Tachtsidis, 6+: sosta provvidenziale per lui che aveva davvero tanto bisogno di ricaricare le pile. Parte un po’ a rilento, ma quando alza il ritmo si nota eccome. Il centrocampo giallorosso oggi non brilla e nel tris in mediana è lui il migliore. Ammonito al quarto d’ora del secondo tempo, perde qualche pallone in uscita.

Björkengren, 6- : vince il ballottaggio con Listkowski e prende posto nel tris in mediana. Lavoro oscuro e di tanto movimento per lui che, però, tocca pochi palloni. Esce senza grandi sussulti dopo un’ora.
dal 59′ Majer, 6: recupero record per lo sloveno che solo pochi giorni fa aveva accusato un problema al ginocchio sinistro. Entra per l’ultima mezzora dando un grosso contributo in copertura.

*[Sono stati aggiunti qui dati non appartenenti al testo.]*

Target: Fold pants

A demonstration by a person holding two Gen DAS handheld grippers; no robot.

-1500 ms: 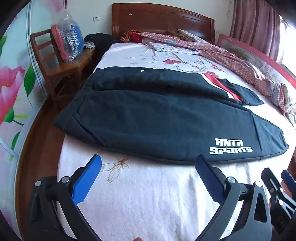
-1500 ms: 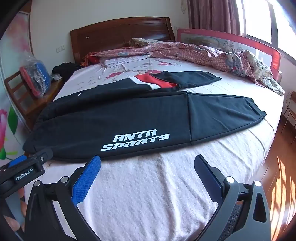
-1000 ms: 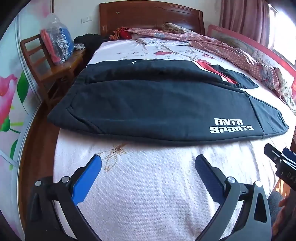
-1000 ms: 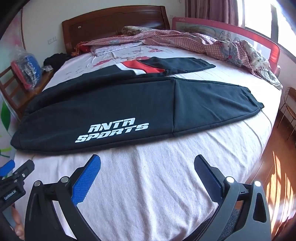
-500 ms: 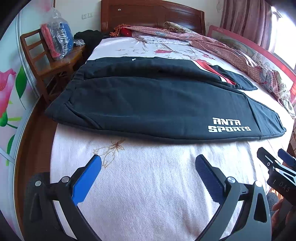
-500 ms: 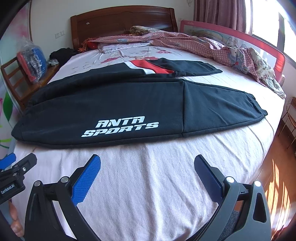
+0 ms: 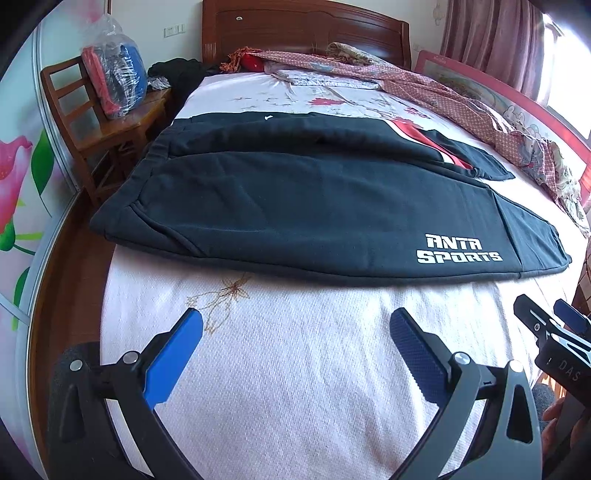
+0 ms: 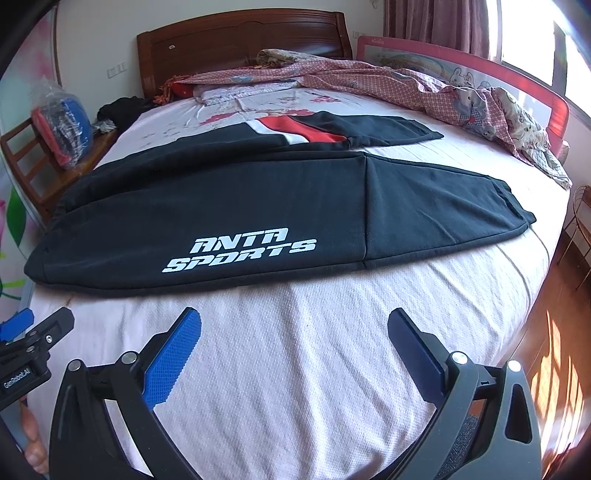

Henderson, 6+ : Tachtsidis è in regia, Bjorkengren è più attendista, e allora spetta a lui cercare l’incursione giusta. L’approccio non è dei migliori, ma quando inizia ad ingranare cerca sempre la giocata giusta, come quella che porta al gol di Stepinski dopo un bel dialogo con Adjapong. Ammonito nel corso della ripresa, lascia spazio a Listkowski.
dal 60′ Listkowski, 5: entra, non tocca nemmeno un pallone e viene ammonito. Brutto il suo approccio.

Mancosu, 5: in avanti le scelte sono davvero obbligate per Corini e tocca a lui inventare qualcosa di buono. Ma oggi l’impressione è che il capitano giri a vuoto, evanescente. Non si accende e, di conseguenza, non illumina.
dal 81′ Calderoni, senza voto: entra nel finale per dare manforte in difesa.

Stepinski, 7: dopo otto giornate di tremenda astinenza, il centravanti polacco torna a festeggiare una rete, ancora un volta decisiva. Il suo colpo di tacco deviato in rete potrà anche essere stato fortunato, ma denota tutta l’intelligenza di Mariusz. Per il resto, pochi palloni giocati, ma tantissimo movimento.
dal 81′ Dubickas, 5: doveva entrare per cercare di tenere alta la squadra con qualche pallone, finisce solo per provocare una serie infinita di falli.

Coda, 5.5: poco prima del fischio d’inizio Diaw del Pordenone lo spodesta dal trono di capocannoniere del torneo e lui cerca a più riprese di riprendersi il suo posto. Ci prova sia col destro, sia col mancino, ma le sue conclusioni sono sempre fuori misura. Bene nei movimenti, ma sul suo voto pesa come un macigno il doppio giallo che gli costerà il big match contro l’Empoli.

Corini, 6: dopo la sosta il mister sperava di avere qualche alternativa in più per il suo scacchiere. Invece i giallorossi devono fare i conti con qualche acciacco di troppo, e le assenze causa-mercato di Falco e Pettinari non fanno altro che aumentare le difficoltà. Schiera l’unico undici titolare possibile, preferendo il più accorto Bjorkengren al più offensivo Listkowski e in meno di un quarto d’ora e deve rinunciare anche a Dermaku. Davvero tanti problemi per lui che si riverberano anche sul campo, con il Lecce che fa fatica a trovare la sua fluidità di manovra. Il Lecce concede troppo alla Reggina, consegnandosi ai granata per tutto il secondo tempo. Ma nonostante l’inferiorità numerica il Lecce regge, dando comunque prova di resistenza, sia fisica che mentale. Ma è chiaro che contro la capolista Empoli, sabato prossimo, servirà ben altro.